Mal Vincent Reviews "A Streetcar Named Desire"

"A Streetcar Named Desire" rolls unsteadily at Norfolk's Virginia Stage Company

By Mal Vincent
January 27, 2017

There is a fateful moment in Tennessee Williams’ “A Streetcar Named Desire” when Blanche Dubois is defeated. Still tragically hopeful, she says: “I have always depended on the kindness of strangers.”

It is one of the great exits in theater history. It is a chilling moment.

The fact that it is not so chilling these nights at the Wells Theatre suggests what is wrong with this latest local production of “Streetcar.” The essence of tragedy is a downfall from nobility. Williams masterfully lays out Blanche’s downward spiral .

She represents the dreams of elegance, social standing, education, the arts, refinement and a world lost – gone with the wind. Lost as much as Belle Reve, her ancestral home.

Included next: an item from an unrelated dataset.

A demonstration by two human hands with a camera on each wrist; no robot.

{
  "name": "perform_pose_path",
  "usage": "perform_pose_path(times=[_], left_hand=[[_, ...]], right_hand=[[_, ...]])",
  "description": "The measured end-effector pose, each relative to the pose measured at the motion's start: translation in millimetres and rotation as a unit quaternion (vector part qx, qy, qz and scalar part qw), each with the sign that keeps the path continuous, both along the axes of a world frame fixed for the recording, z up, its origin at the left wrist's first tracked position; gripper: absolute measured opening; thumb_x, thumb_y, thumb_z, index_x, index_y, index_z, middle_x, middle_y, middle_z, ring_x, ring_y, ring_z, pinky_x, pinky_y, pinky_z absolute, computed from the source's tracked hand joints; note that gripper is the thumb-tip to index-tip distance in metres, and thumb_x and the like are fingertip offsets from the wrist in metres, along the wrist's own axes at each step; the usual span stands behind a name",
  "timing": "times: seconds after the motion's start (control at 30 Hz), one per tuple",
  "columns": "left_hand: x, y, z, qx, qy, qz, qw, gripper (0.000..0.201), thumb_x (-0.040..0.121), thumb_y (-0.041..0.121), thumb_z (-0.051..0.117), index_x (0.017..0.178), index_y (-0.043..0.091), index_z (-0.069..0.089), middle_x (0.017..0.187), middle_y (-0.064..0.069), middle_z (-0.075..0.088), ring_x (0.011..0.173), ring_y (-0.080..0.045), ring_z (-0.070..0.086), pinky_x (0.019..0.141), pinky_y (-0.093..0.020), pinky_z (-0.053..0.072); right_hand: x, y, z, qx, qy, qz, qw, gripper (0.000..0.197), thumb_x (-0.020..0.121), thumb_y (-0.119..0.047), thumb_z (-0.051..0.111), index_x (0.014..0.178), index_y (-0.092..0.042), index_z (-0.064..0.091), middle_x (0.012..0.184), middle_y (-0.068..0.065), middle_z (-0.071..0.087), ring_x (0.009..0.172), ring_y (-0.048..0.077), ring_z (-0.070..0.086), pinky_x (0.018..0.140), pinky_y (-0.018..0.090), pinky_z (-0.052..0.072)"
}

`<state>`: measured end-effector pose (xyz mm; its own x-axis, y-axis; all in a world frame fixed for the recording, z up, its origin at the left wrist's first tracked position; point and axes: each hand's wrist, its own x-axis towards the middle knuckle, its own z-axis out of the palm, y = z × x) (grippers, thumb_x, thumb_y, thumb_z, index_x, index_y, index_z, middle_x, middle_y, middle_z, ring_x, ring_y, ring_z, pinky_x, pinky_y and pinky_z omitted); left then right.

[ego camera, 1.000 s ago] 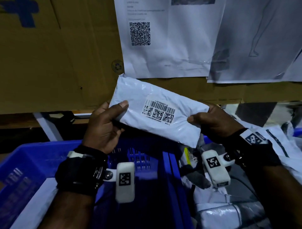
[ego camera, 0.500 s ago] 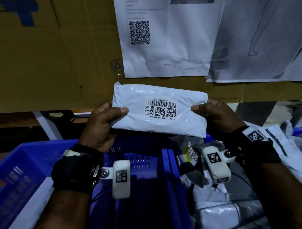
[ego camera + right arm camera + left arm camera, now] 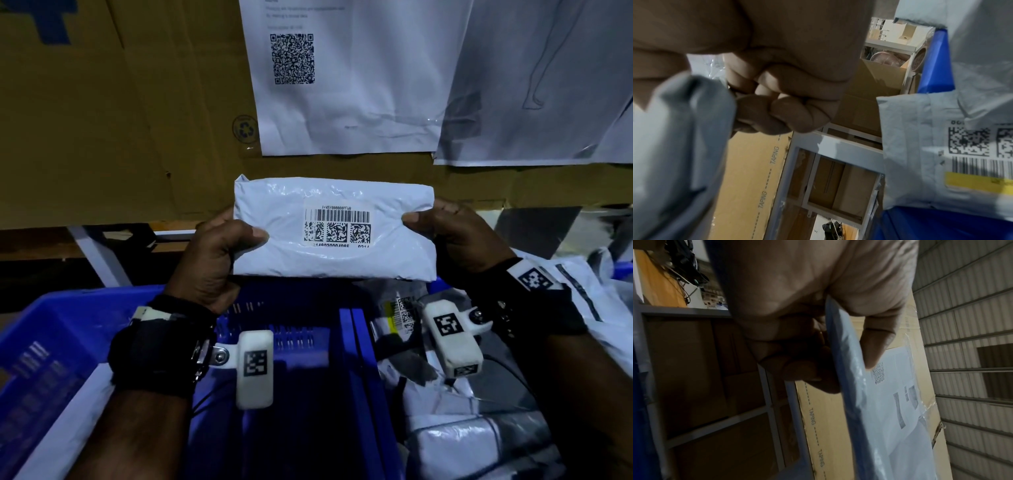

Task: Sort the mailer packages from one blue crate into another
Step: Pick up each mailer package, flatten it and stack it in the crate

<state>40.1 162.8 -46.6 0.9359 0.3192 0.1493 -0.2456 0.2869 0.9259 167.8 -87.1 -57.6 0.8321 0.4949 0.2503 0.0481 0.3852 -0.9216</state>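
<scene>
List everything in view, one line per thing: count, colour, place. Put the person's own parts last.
held mailer: one, white, barcode label facing up, raised above the crates.
left crate: one, blue, lower left.
right crate: one, blue, lower right, mostly hidden under packages.
piled mailers: several, white and grey, in the right crate; exact count unclear.
cardboard sheet: one, brown, behind the crates.
printed papers: two, white, taped on the cardboard; one has a QR code.
left hand: grips the mailer's left edge.
right hand: grips its right edge.

Both arms reach forward, the left hand (image 3: 212, 260) and right hand (image 3: 459, 240) raised level, thumbs on top, fingers curled.
</scene>
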Motion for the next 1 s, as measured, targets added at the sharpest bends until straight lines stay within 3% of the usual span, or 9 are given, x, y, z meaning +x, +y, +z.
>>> perform_pose_path(times=[0.13, 0.27, 0.37, 0.43, 0.53, 0.63, 0.77, 0.87, 1.0], left_hand=[[2, 2, -3, 0.006, 0.001, -0.003, 1.0, 0.063, 0.064, 0.003, 0.053, 0.126, 0.004, 0.061, 0.128, -0.021, 0.062, 0.115, -0.044, 0.06, 0.106, -0.061, 0.039], [1, 4, -4, 0.023, 0.004, -0.016, 1.0, 0.06, 0.068, 0.003, 0.05, 0.127, 0.006, 0.06, 0.126, -0.019, 0.064, 0.112, -0.042, 0.063, 0.1, -0.056, 0.047], [0, 8, -2, 0.039, -0.005, -0.025, 0.999, 0.046, 0.072, 0.007, 0.058, 0.118, 0.012, 0.06, 0.106, -0.009, 0.072, 0.089, -0.029, 0.07, 0.076, -0.041, 0.059], [1, 11, -2, 0.071, -0.009, -0.02, 0.997, 0.037, 0.072, 0.007, 0.066, 0.107, 0.016, 0.063, 0.09, -0.003, 0.072, 0.075, -0.019, 0.069, 0.064, -0.031, 0.058], [3, 12, -5, 0.105, -0.008, -0.004, 0.994, 0.031, 0.069, 0.002, 0.075, 0.096, 0.013, 0.064, 0.081, -0.002, 0.074, 0.068, -0.015, 0.069, 0.06, -0.026, 0.056], [5, 16, -5, 0.095, -0.017, 0.024, 0.995, 0.023, 0.069, 0.007, 0.068, 0.092, 0.011, 0.064, 0.079, -0.004, 0.074, 0.066, -0.016, 0.068, 0.06, -0.026, 0.057], [4, 23, -3, 0.093, -0.014, 0.048, 0.994, 0.019, 0.065, 0.007, 0.071, 0.08, 0.014, 0.061, 0.069, -0.003, 0.071, 0.057, -0.014, 0.065, 0.055, -0.024, 0.055], [-1, 26, 0, 0.115, 0.003, 0.04, 0.993, 0.03, 0.057, 0.0, 0.079, 0.071, 0.014, 0.056, 0.059, -0.001, 0.065, 0.049, -0.012, 0.059, 0.048, -0.019, 0.048], [-23, 35, 7, 0.176, 0.042, -0.009, 0.983, 0.031, 0.051, 0.025, 0.083, 0.074, 0.014, 0.065, 0.068, -0.01, 0.065, 0.058, -0.014, 0.06, 0.054, -0.02, 0.048]], right_hand=[[0, -1, 0, -0.004, -0.008, 0.013, 1.0, 0.064, 0.041, -0.024, 0.092, 0.098, -0.004, 0.075, 0.1, 0.017, 0.073, 0.09, 0.031, 0.071, 0.081, 0.042, 0.058], [-1, 0, 0, -0.015, -0.007, 0.009, 1.0, 0.079, 0.039, -0.028, 0.094, 0.107, 0.003, 0.068, 0.104, 0.021, 0.07, 0.092, 0.033, 0.069, 0.081, 0.04, 0.059], [-3, -1, 0, -0.035, 0.004, 0.005, 0.999, 0.047, 0.062, -0.007, 0.074, 0.106, 0.006, 0.066, 0.098, 0.02, 0.071, 0.09, 0.034, 0.068, 0.08, 0.039, 0.057], [-6, 0, 1, -0.04, 0.009, 0.004, 0.999, 0.03, 0.069, -0.003, 0.063, 0.097, 0.001, 0.071, 0.092, 0.017, 0.073, 0.082, 0.031, 0.07, 0.074, 0.036, 0.059], [-8, 5, 4, -0.028, 0.011, -0.021, 0.999, 0.027, 0.07, -0.006, 0.072, 0.097, -0.003, 0.07, 0.088, 0.011, 0.075, 0.076, 0.023, 0.072, 0.068, 0.032, 0.06], [-10, 8, 6, 0.022, 0.035, -0.033, 0.999, 0.016, 0.076, -0.018, 0.064, 0.089, -0.009, 0.063, 0.08, 0.005, 0.072, 0.07, 0.017, 0.068, 0.062, 0.026, 0.058], [-18, 16, 3, 0.003, 0.062, 0.021, 0.998, 0.038, 0.076, -0.024, 0.068, 0.112, -0.011, 0.062, 0.097, 0.008, 0.071, 0.078, 0.023, 0.068, 0.061, 0.035, 0.058], [-27, 29, 3, 0.012, 0.084, 0.023, 0.996, 0.049, 0.069, -0.024, 0.071, 0.116, -0.013, 0.063, 0.106, 0.008, 0.072, 0.087, 0.024, 0.069, 0.065, 0.034, 0.058], [-39, 44, 6, 0.048, 0.115, -0.025, 0.992, 0.062, 0.063, -0.023, 0.076, 0.121, -0.007, 0.061, 0.111, 0.013, 0.071, 0.094, 0.028, 0.068, 0.072, 0.038, 0.059]])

The loss of that plantation, her husband, her job, her status – and more – has forced her to move to New Orleans to stay with her younger sister, Stella, and her brother-in-law, Stanley Kowalski, in a small, hot, shabby place. She annoys Stanley and threatens his home – his castle – by urging Stella to leave him, and he sets out to ruin her. Her high ideals and the mask of delusion she wears can’t compete with the reality of the Kowalskis’ present and her tattered past.

As portrayed in a woefully uneven manner by Brandy Zarle, Blanche lacks the timidity, elegance and frailty to suggest her past nobility. What we get is a sordid melodrama about a woman who is nutty and something of a sexual aggressor. In a play centered on the conflict between fantasy and reality, fantasy is given little credence. You might think that Blanche’s nobility never existed – not even in her fantasies. If you think that way, you have a tragic world and a crazy woman, but not a great play.

Zarle doesn’t make us feel the grace of Blanche, so her fall is from a rather low height, and familiar lines that should resonate feel more like throwaways.

When Blanche faces her brute of a brother-in-law with a broken beer bottle in hand, you get the idea she might be able to handle him in two falls out of three.

Even so, we do feel the cruel reality when he tells her, when she’s utterly vulnerable, “We’ve had this date with each other from the beginning.”

There are many ways to stage “Streetcar.” That is part of what makes it is a universal masterpiece. I have talked with audience members who side with Stanley and have little regard for the faded illusions of Blanche.

But one way to ruin “Streetcar” is to play Blanche too crazy from the first. Her mental disintegration should be gradual. She’s up against it, but she still quotes poetry and gets solace from soaking in a tub or remembering the days when beaus called regularly to court her. She begins more disillusioned than crazed, but as the odds build against her we should see her desperation grow. Here, we don’t.

A delicate balance must be struck regarding how strong or weak to play Blanche, and when. The leading lady here has appropriate fire in the scenes that require strength, but seems lost when it comes to the nuances of vulnerability. She is most inadequate when she calls on a sort of instant craziness late in the game and resorts to nervous flailing of the air – as if mental instability could be ordered up from a fast-food restaurant.

Also miscast, although not as harmfully, is a charismatic Jenny Strassburg as Stella, the one who ran away to marry her Polish stud and get those “colored lights” sparking in their bed.

Stella should be earthy – and used. Rather than fighting the vulgarities of the world, she has learned to live with them. Strassburg is too young for the part. Still, her performance shows variation as we learn how Stanley pulled her down from the white columns of Belle Reve.

The men fare better in the casting. Jeff Barry is perhaps a little less of a brute than Stanley is sometimes played, but he brings sufficient testosterone and lack of couth.

Nathan Hinton captures enough of the lonely Everyman quality of Mitch, the friend of Stanley’s who might be Blanche’s last chance.

The set design, attributed to Narelle Sissons, is somewhat silly in its preponderance of hanging laundry. (Is it washday down in New Orleans?) The expansive staging works against what should be a feeling that these four characters are trapped.

The humor is there – such as when Stanley yells for Blanche to get out of the bathroom. She suggests he have a patient soul, and he says: “It’s not my soul, it’s my kidneys I’m worried about.” Or her observance that a shot never did any harm to a Coke.

But tragedy must be built – in the case of Blanche, from frailty to desperation. The frailty is missing.

Blanche represents the seeking of refinement and intelligence, and our heart goes out to her. Her loss is ours.

It’s too bad that it’s not fully realized in this production.